* [About this exercise]:
Only the lines from the start of the data below through the line that contains "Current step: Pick" are to be copied, exactly and without pictures.

**********

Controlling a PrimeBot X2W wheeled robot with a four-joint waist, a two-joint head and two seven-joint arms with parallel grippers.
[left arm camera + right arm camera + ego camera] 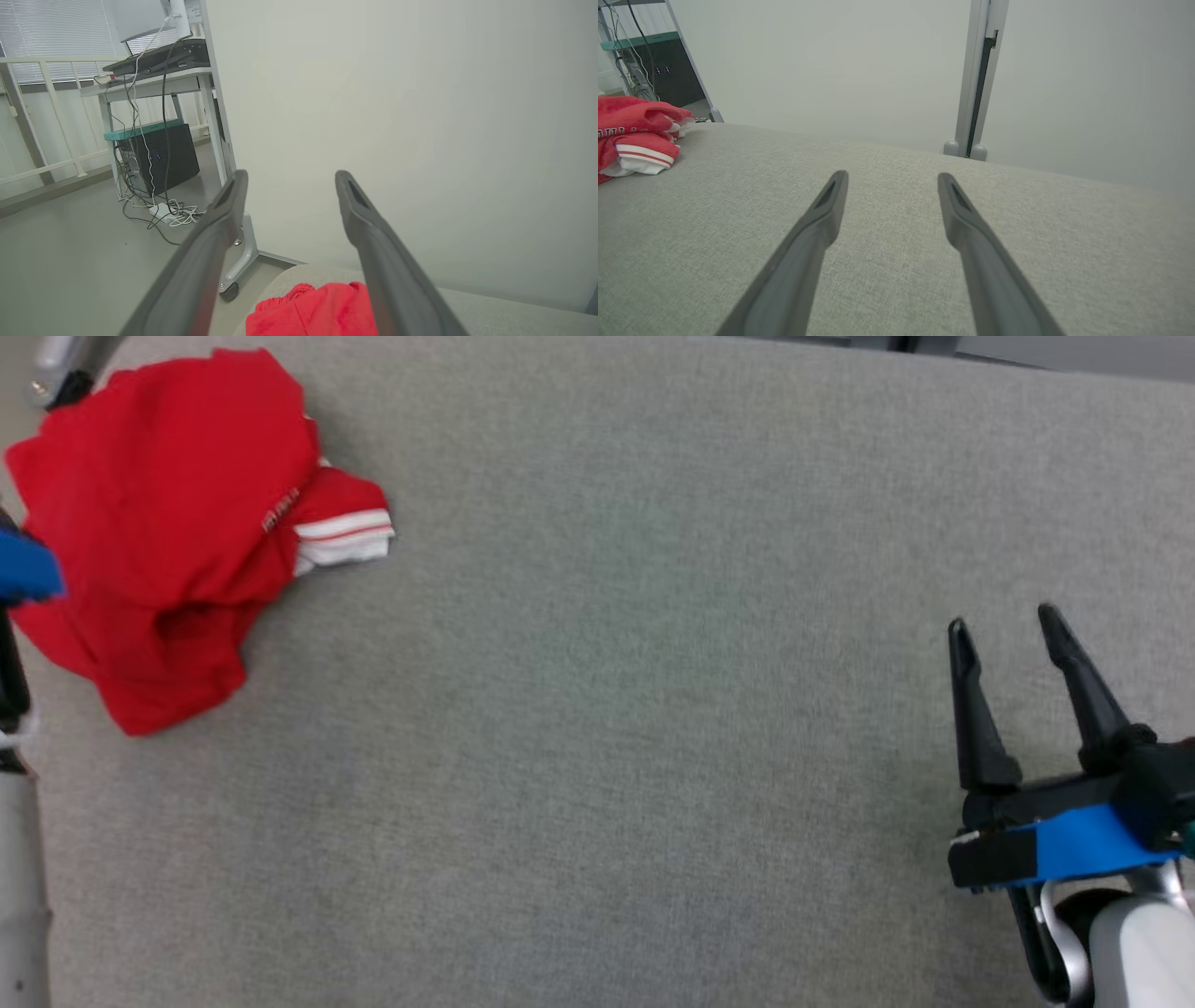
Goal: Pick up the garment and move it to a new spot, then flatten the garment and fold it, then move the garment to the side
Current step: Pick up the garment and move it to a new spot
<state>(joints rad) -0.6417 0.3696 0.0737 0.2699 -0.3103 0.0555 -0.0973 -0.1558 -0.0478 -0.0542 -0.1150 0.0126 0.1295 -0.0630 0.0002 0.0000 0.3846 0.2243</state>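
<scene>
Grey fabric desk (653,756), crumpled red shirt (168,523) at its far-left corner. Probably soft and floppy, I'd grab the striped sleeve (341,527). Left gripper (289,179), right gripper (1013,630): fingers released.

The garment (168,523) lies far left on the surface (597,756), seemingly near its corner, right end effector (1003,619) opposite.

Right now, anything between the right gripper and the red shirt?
No. Only bare grey fabric surface lies between the right gripper and the crumpled red shirt, as the head view shows.
</scene>
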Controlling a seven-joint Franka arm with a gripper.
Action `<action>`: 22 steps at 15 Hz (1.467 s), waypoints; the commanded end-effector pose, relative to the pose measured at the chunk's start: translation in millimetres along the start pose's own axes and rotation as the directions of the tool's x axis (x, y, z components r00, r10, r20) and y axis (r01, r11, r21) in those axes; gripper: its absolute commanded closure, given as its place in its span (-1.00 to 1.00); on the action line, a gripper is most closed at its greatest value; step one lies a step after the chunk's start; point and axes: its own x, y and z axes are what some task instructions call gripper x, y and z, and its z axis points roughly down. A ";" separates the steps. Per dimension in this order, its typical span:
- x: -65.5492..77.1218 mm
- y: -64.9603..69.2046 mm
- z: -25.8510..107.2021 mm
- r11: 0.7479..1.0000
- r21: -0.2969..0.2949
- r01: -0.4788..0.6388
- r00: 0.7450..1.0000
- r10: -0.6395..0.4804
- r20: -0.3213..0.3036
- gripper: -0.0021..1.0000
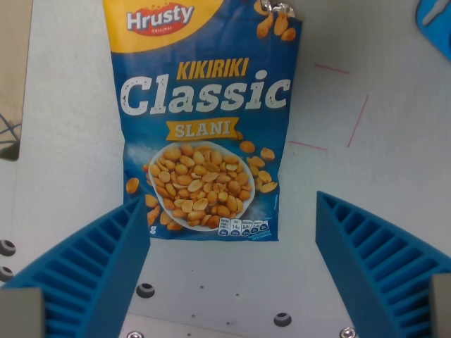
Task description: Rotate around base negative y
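Peanut bag lies flat on the pale desk, label up, in the upper middle of the wrist view, its bottom edge toward the camera and its torn top corner toward the upper right. It reads "Hrusty Kikiriki Classic Slani" and looks whole apart from that corner.

The task is a turn about the base axis, not a pick, so I judge the step in hand to be the rotation itself, or the moment just ahead of it; one picture cannot show how far the turn has gone. The next move calls for a steady swing of the wrist with the tool kept clear of the bag and the desk, since nothing needs to be carried.

The tool is spread wide, its two blue ribbed fingers sitting at the lower left and lower right of the view with a broad gap between them. It holds nothing. The left finger's tip overlaps the bag's lower left corner in the picture, but whether it touches or hangs above I cannot tell. The right finger stands well apart from the bag.

Faint red marks are drawn on the desk right of the bag.
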 end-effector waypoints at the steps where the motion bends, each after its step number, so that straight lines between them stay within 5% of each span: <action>1: 0.3 0.1 -2.8 1.000 -0.005 0.000 1.000 0.000 -0.019 -1.00; 22: 0.3 0.1 -2.8 0.996 -0.086 -0.014 0.959 -0.011 -0.282 -1.00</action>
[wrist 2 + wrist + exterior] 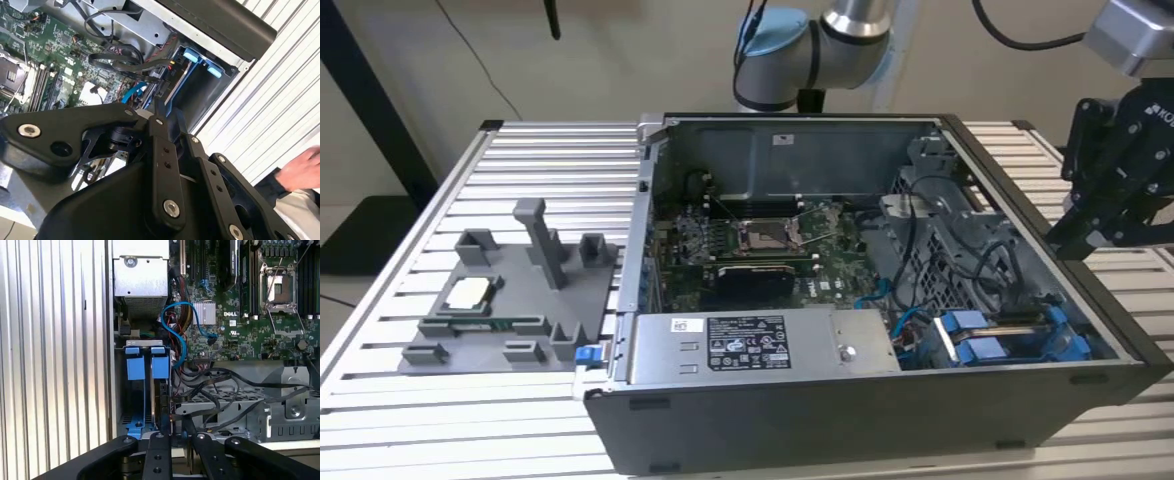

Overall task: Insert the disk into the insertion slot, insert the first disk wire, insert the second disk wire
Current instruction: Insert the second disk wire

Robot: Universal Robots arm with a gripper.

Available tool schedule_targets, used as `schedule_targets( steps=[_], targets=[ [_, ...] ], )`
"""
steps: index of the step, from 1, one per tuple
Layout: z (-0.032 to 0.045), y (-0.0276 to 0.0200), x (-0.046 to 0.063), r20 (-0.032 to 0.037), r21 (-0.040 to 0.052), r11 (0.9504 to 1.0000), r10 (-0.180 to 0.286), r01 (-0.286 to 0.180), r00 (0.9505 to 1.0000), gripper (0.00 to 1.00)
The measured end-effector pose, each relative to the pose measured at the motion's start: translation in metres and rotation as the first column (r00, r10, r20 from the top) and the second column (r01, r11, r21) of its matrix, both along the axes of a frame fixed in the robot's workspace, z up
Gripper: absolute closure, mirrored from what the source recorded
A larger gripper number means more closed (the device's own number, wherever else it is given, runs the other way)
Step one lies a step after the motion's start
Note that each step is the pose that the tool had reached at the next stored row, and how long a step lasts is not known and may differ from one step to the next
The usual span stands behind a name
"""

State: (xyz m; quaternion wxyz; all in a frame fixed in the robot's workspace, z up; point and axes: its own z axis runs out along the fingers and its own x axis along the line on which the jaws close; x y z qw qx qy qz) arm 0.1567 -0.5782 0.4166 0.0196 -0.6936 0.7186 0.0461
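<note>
Disk (161, 371) first: it stands on its edge in the slot at a corner of the open computer case (881, 400), and it looks pushed all the way in. Two bright blue plastic frames sit side by side there, and I think the one nearer the black wires (215, 385) holds the disk. From here you see mostly its blue end and a thin dark edge under it, so its flat face is hidden. I would guess it is hard and stiff, a bit heavy for how small it looks, and smooth on its metal sides. It could break inside if it got bumped or dropped. The best place to hold it is the blue frame, since that plastic is made for pulling and pushing. The gripper (1094, 238) hangs over the case wall, just above that corner. I cannot tell if its jaws are open or closed. The case sits on a ribbed metal worktop (547, 160).
</note>
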Motion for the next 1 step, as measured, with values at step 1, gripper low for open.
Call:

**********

* [Task result]:
Controlling a PrimeBot X2W wheeled robot with a four-joint waist, a two-joint head and two seven-joint arms with parallel grippers.
[left arm camera + right arm camera + ego camera] 
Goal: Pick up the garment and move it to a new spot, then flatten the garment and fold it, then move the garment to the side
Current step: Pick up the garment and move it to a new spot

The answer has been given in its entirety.